## Required action
Word for word, restate the lines of the material below from its first line through the one containing "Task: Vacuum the". Omit the rest.

---*---

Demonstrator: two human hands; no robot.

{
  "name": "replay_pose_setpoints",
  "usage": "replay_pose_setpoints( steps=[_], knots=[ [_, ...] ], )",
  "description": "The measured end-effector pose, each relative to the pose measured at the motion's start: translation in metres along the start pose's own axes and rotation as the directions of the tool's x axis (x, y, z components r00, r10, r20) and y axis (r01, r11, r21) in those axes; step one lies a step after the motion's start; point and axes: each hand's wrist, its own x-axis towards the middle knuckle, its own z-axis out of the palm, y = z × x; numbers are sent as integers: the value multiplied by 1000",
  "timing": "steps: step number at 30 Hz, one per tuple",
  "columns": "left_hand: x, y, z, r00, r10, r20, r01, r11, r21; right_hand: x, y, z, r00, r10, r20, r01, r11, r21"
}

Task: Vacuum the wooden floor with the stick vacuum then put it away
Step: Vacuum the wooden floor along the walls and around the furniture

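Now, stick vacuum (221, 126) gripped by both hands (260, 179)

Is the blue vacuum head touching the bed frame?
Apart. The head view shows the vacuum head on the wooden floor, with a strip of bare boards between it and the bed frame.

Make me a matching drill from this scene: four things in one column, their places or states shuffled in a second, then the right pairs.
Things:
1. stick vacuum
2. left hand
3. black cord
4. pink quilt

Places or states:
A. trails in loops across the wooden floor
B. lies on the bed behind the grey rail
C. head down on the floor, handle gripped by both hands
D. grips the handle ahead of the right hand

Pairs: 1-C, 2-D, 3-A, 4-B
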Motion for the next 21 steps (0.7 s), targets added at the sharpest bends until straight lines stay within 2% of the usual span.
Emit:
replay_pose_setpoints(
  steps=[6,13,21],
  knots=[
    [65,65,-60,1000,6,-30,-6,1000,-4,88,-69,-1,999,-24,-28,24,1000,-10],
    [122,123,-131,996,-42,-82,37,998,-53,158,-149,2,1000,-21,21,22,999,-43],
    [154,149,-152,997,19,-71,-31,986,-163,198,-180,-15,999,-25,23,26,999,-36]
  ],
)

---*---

## Task solution
Demonstrator: two human hands; no robot.

{
  "name": "replay_pose_setpoints",
  "usage": "replay_pose_setpoints( steps=[_], knots=[ [_, ...] ], )",
  "description": "The measured end-effector pose, each relative to the pose measured at the motion's start: translation in metres along the start pose's own axes and rotation as the directions of the tool's x axis (x, y, z components r00, r10, r20) and y axis (r01, r11, r21) in those axes; step one lies a step after the motion's start; point and axes: each hand's wrist, its own x-axis towards the middle knuckle, its own z-axis out of the palm, y = z × x; numbers are sent as integers: the value multiplied by 1000",
  "timing": "steps: step number at 30 Hz, one per tuple",
  "columns": "left_hand: x, y, z, r00, r10, r20, r01, r11, r21; right_hand: x, y, z, r00, r10, r20, r01, r11, r21"
}

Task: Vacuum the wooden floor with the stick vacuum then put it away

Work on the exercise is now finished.